Archive for May, 2008

Big Big Thank You

More to follow on this later, but this weekend my parents hosted a going away party for me in Binghamton.  My little sister gave me the greatest gift I have ever received.

Gaylen, you are the best sister anyone could ever dream of.  You mean so much to me.  Watching you grow into yourself these last few years has been amazing, and I can only think what the next years have in store.

To everyone who contributed- Well done, you made me cry like a baby.  Seriously though, you are all awesome.  Thank you so much.

Graduation, and Home Again.

Unpacking from college, and getting ready to put most of my belongings into storage for several years, I found an old notebook from the end of freshman year.  Reading over it now, I am struck both by the things that have stayed the same– friend’s support, petty drama, bragging about my sister– and the huge gap between how I saw myself then and how I see myself now.

During freshman year, I was desperate to find what it was I was “meant to do.”  It’s all well and good to grow up in a supportive family where you are told you can be anything you want to in life, but that leaves a lot of possibilities.  This question consumed page after page of this notebook.  So here we are, three years, a degree, and many nights of thinking about it later, and I still don’t have the foggiest idea where I’ll end up.  What I have done is stop losing sleep over it.

When people ask me why I’m joining the Peace Corps, my answers vary from the dense of duty I feel, to the benefits for returned volunteers, to the huge opportunity it represents.  In the end though, the biggest reason is that it just feels like the right thing to do.  Regardless of day to day anxieties about logistics or leaving home, there is a sense that this is the right thing for me to do, at the right time.  Somehow I think that is how I will know what to do once I get back – it will feel like this decision feels now.

I don’t mean to trivialize leaving, or the difficulty in saying goodbye to everyone who has meant so much to me [Hardly!  As I'm transposing this, I've just had a weekend of saying goodbye to friends and family for two years].  On the contrary, I don’t think I would be able to go through with this unless I was sure it was the right thing for me to be doing, at the right time to be doing it.

To change topics a bit, we received our staging kits this weekend.  Staging will begin June 2 in Philadelphia, not far from Independence Hall.  Fitting, I suppose.  I’m looking forward to meeting the other CHED trainees, and putting voices and faces to names.  I suspect we will all know each other very well by the time training is over.

Graduation

Closing Remarks given at Senior Convocation, May 9, 2008:

When this year began, the senior Orientation Leaders were asked to reflect on St.
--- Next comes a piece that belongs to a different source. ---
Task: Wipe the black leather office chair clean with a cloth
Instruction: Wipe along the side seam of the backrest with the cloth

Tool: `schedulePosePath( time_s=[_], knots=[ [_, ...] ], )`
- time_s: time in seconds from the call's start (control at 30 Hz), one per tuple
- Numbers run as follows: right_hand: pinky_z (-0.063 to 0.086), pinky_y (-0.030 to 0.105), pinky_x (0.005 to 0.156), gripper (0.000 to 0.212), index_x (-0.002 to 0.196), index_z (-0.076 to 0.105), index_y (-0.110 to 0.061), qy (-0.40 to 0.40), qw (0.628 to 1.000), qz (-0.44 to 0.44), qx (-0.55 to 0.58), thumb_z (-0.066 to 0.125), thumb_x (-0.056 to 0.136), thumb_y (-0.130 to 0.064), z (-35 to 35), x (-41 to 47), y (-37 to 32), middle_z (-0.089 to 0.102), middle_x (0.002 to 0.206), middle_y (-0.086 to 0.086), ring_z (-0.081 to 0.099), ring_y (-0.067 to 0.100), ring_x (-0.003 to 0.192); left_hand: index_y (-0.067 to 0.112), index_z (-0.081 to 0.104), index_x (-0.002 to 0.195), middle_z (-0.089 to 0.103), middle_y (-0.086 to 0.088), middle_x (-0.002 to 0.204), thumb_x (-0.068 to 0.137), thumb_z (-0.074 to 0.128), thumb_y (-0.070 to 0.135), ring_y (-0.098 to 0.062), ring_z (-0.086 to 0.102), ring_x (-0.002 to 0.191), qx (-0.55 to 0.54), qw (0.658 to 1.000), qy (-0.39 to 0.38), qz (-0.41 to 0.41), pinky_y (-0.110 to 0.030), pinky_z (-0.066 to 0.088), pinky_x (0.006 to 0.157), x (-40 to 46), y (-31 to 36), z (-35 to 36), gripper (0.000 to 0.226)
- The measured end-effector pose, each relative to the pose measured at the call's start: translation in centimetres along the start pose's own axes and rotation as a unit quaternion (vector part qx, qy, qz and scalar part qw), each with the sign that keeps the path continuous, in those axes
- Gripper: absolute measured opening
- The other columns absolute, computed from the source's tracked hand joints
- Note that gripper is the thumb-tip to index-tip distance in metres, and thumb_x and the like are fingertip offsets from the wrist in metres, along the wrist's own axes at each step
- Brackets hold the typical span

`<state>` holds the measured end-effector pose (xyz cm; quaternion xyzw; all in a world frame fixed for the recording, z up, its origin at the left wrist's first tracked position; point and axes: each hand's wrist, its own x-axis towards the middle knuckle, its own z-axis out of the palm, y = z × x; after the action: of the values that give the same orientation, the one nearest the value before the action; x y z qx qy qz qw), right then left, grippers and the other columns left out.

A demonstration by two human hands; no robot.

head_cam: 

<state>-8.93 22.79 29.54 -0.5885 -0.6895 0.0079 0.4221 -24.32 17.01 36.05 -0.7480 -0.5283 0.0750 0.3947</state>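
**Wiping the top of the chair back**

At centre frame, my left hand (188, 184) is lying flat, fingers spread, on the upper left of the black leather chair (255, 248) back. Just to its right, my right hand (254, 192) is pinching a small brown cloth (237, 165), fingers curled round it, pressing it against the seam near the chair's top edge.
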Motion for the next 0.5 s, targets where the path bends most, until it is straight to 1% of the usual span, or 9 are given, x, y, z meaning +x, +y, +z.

Mary’s, both as the place we have lived for four years, and as the community we belong to.  As we sat talking, the question came up:  what is the best part of St. Mary’s?  Many things were suggested, from the approachability of out professors to the beauty of our surroundings.  In the end, most of us agreed that we were sitting with the best part of St. Mary’s—the students.

Over the last four years, we have laughed at each other’s jokes, cried with each other’s heartbreaks, rejoiced at each other’s successes.  In four years we have come from being five hundred strangers to the tightest knit community many of us have ever been a part of.

Tomorrow is graduation.  Parents and family have already started to arrive, and some have come a long way indeed.  Tomorrow we will be here, in these seats again. Tomorrow we will in front of the family and faculty who have supported us, and pushed us ever higher.  Tomorrow is a celebration of their work and effort, as much as ours.

Tonight though, is for us.  As students, we have grown to love this place and each.  In just a few days we will be dispersed across the country and the globe.  While we will all take a part of St. Mary’s with us wherever we are going, tonight we are all still here.   Enjoy yourselves, and enjoy each other.

_________

I suppose that’s one of the few perks of being elected to something.  Every once in awhile you get to tell everyone what’s on your mind.

Graduation was on Saturday, and as of tonight I am back home in Binghamton, a (proud?) graduate of St. Mary’s College of Maryland.  I still haven’t quite worked through that in my head, but I’m getting there.  I got back home to find my staging packet had arrived, so Peace Corps training is suddenly seeming much more real.  Three weeks from tomorrow I’ll be leaving Binghamton.  Talk about a head trip.


Disclaimer

The contents of this web site are mine personally and do not reflect any position of the U.S. government, Peace Corps or the country of Lesotho.